(WORK TASK)
Reproduce the listing below without any change.

(STORED DATA)
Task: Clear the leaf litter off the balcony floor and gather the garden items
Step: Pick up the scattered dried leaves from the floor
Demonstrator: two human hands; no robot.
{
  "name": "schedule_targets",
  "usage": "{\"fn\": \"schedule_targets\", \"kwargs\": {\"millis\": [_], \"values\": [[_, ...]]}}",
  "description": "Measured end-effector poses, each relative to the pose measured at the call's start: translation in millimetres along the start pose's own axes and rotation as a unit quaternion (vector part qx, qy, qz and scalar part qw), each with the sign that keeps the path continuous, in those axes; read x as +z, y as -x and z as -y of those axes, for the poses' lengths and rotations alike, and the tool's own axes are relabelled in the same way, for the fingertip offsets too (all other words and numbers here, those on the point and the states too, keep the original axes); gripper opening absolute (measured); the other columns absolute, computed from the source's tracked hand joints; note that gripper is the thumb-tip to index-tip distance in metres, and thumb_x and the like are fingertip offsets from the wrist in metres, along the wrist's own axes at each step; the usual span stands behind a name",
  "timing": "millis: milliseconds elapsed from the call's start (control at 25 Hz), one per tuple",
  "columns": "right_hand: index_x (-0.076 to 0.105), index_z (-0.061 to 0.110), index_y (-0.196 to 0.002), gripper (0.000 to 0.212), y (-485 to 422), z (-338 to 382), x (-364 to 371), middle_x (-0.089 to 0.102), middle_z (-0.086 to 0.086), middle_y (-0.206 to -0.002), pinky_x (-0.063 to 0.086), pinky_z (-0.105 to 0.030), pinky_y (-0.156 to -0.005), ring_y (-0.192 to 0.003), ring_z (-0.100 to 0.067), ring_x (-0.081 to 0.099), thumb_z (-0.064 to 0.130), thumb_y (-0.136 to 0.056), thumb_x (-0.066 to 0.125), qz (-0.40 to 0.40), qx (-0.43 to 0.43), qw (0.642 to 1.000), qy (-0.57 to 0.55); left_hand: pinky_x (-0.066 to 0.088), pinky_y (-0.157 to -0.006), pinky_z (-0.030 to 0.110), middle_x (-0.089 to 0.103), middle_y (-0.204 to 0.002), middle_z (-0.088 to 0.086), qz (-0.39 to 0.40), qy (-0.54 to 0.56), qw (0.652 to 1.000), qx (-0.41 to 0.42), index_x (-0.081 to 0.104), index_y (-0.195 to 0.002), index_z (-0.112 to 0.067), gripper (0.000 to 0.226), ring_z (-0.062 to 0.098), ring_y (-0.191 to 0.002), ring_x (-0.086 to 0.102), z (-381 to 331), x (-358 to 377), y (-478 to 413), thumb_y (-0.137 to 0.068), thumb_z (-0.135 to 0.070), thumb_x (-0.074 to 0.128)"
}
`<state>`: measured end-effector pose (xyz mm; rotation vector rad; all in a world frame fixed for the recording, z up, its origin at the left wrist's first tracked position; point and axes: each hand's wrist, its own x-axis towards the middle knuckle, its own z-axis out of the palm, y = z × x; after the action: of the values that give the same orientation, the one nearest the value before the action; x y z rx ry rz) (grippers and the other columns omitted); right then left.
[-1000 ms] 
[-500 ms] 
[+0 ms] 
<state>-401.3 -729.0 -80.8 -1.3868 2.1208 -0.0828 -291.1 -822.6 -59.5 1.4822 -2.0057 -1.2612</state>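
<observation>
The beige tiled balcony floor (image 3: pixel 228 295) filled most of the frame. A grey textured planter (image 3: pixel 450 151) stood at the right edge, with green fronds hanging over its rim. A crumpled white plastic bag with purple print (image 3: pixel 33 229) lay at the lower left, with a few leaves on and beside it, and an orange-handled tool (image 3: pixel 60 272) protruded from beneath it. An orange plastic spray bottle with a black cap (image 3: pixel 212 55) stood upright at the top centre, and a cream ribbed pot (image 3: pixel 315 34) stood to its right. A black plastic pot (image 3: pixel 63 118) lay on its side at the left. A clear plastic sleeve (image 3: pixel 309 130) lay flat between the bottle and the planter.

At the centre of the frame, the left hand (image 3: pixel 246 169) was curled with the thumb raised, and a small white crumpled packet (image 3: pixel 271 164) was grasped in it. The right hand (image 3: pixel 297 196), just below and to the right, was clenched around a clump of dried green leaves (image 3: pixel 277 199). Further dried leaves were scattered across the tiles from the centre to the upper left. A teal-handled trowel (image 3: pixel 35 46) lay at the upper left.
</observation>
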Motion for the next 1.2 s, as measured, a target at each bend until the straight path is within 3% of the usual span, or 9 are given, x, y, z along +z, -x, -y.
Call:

(ANSWER SECTION)
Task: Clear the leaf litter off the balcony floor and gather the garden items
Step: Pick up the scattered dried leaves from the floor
Demonstrator: two human hands; no robot.
{
  "name": "schedule_targets",
  "usage": "{\"fn\": \"schedule_targets\", \"kwargs\": {\"millis\": [_], \"values\": [[_, ...]]}}",
  "description": "Measured end-effector poses, each relative to the pose measured at the call's start: translation in millimetres along the start pose's own axes and rotation as a unit quaternion (vector part qx, qy, qz and scalar part qw), each with the sign that keeps the path continuous, in those axes; read x as +z, y as -x and z as -y of those axes, for the poses' lengths and rotations alike, and the tool's own axes are relabelled in the same way, for the fingertip offsets too (all other words and numbers here, those on the point and the states too, keep the original axes); gripper opening absolute (measured); the other columns absolute, computed from the source's tracked hand joints; note that gripper is the thumb-tip to index-tip distance in metres, and thumb_x and the like are fingertip offsets from the wrist in metres, along the wrist's own axes at each step; the usual span stands behind a name",
  "timing": "millis: milliseconds elapsed from the call's start (control at 25 Hz), one per tuple",
  "columns": "right_hand: index_x (-0.076 to 0.105), index_z (-0.061 to 0.110), index_y (-0.196 to 0.002), gripper (0.000 to 0.212), y (-485 to 422), z (-338 to 382), x (-364 to 371), middle_x (-0.089 to 0.102), middle_z (-0.086 to 0.086), middle_y (-0.206 to -0.002), pinky_x (-0.063 to 0.086), pinky_z (-0.105 to 0.030), pinky_y (-0.156 to -0.005), ring_y (-0.192 to 0.003), ring_z (-0.100 to 0.067), ring_x (-0.081 to 0.099), thumb_z (-0.064 to 0.130), thumb_y (-0.136 to 0.056), thumb_x (-0.066 to 0.125), qz (-0.40 to 0.40), qx (-0.43 to 0.43), qw (0.642 to 1.000), qy (-0.57 to 0.55); left_hand: pinky_x (-0.066 to 0.088), pinky_y (-0.157 to -0.006), pinky_z (-0.030 to 0.110), middle_x (-0.089 to 0.103), middle_y (-0.204 to 0.002), middle_z (-0.088 to 0.086), qz (-0.39 to 0.40), qy (-0.54 to 0.56), qw (0.652 to 1.000), qx (-0.41 to 0.42), index_x (-0.081 to 0.104), index_y (-0.195 to 0.002), index_z (-0.112 to 0.067), gripper (0.000 to 0.226), ring_z (-0.062 to 0.098), ring_y (-0.191 to 0.002), ring_x (-0.086 to 0.102), z (-381 to 331), x (-358 to 377), y (-478 to 413), thumb_y (-0.137 to 0.068), thumb_z (-0.135 to 0.070), thumb_x (-0.074 to 0.128)"
}
`<state>`: measured end-effector pose (xyz mm; rotation vector rad; all in a world frame fixed for the recording, z up, its origin at the left wrist's first tracked position; point and axes: each hand's wrist, its own x-axis towards the middle knuckle, its own z-axis out of the palm, y = z × x; after the action: of the values that give the same orientation, the one nearest the value before the action; x y z rx ry rz) (grippers and the other columns omitted); right then left.
[-1000 ms] 
[-500 ms] 
[+0 ms] 
<state>-401.3 -729.0 -80.8 -1.3868 2.1208 -0.0828 -291.1 -822.6 -59.5 1.4822 -2.0057 -1.2612</state>
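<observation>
The beige tiled balcony floor (image 3: pixel 228 295) filled most of the frame. A grey textured planter (image 3: pixel 450 151) stood at the right edge, with green fronds hanging over its rim. A crumpled white plastic bag with purple print (image 3: pixel 33 229) lay at the lower left, with a few leaves on and beside it, and an orange-handled tool (image 3: pixel 60 272) protruded from beneath it. An orange plastic spray bottle with a black cap (image 3: pixel 212 55) stood upright at the top centre, and a cream ribbed pot (image 3: pixel 315 34) stood to its right. A black plastic pot (image 3: pixel 63 118) lay on its side at the left. A clear plastic sleeve (image 3: pixel 309 130) lay flat between the bottle and the planter.

At the centre of the frame, the left hand (image 3: pixel 246 169) was curled with the thumb raised, and a small white crumpled packet (image 3: pixel 271 164) was grasped in it. The right hand (image 3: pixel 297 196), just below and to the right, was clenched around a clump of dried green leaves (image 3: pixel 277 199). Further dried leaves were scattered across the tiles from the centre to the upper left. A teal-handled trowel (image 3: pixel 35 46) lay at the upper left.
</observation>
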Motion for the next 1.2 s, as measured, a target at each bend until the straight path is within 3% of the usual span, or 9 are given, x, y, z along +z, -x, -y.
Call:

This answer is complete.